Although the announcement itself referred to the whole 90MHz of MSS spectrum identified in the National Broadband Plan (NBP) as suitable for terrestrial broadband, the focus of the discussion at Friday’s press conference appeared to be around the 2GHz (S-band) spectrum. Indeed the FCC highlighted that this spectrum, which is held by DBSD and TerreStar, is “right in the neighborhood of both the AWS spectrum and the PCS spectrum”. In particular, the FCC indicated that it would propose changing the table of allocation for the 2GHz spectrum, to allow primary terrestrial use (without ATC), and then enable secondary leasing for all three MSS spectrum bands. These rules would enable secondary leasing to begin “relatively soon”, if the FCC agreed to the proposal of the Spectrum Task Force.

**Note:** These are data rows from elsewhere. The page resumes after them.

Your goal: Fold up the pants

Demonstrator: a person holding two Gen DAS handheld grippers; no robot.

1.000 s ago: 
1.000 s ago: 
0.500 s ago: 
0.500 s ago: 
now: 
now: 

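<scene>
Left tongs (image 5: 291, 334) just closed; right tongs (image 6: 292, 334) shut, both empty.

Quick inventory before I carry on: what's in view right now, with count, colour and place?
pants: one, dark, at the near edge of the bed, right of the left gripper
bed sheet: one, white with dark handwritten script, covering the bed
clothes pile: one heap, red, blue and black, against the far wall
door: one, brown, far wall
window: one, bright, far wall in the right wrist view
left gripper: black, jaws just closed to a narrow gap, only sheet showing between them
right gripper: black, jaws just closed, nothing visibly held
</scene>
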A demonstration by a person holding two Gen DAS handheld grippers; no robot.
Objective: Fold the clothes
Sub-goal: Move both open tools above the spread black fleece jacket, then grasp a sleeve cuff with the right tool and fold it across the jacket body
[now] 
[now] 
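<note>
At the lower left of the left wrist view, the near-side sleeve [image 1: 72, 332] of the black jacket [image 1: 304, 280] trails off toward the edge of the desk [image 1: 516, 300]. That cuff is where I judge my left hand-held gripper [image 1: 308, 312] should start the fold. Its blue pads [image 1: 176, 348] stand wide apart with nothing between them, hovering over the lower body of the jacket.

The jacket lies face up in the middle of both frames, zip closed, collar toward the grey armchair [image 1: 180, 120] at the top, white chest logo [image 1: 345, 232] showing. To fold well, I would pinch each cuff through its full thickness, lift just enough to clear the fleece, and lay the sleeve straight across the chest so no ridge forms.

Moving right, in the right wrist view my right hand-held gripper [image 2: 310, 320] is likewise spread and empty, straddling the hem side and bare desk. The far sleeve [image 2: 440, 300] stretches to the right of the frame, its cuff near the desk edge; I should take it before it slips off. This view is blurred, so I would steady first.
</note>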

According to Communications Daily, this proposal might include “charges”, presumably as “consideration for the step-up in the value of the affected spectrum” (as proposed in the NBP), but would avoid some of the delays associated with an incentive auction (which was one of the other options suggested in the NBP). Of course spectrum leasing for purely terrestrial use (as would then be possible in the 2GHz band) would be rather more straightforward than leasing under the current set of ATC restrictions, but the level of any FCC “charges” (and perhaps other conditions on terrestrial buildout or provision of satellite services) would dictate how much value could be realized by the existing spectrum holders.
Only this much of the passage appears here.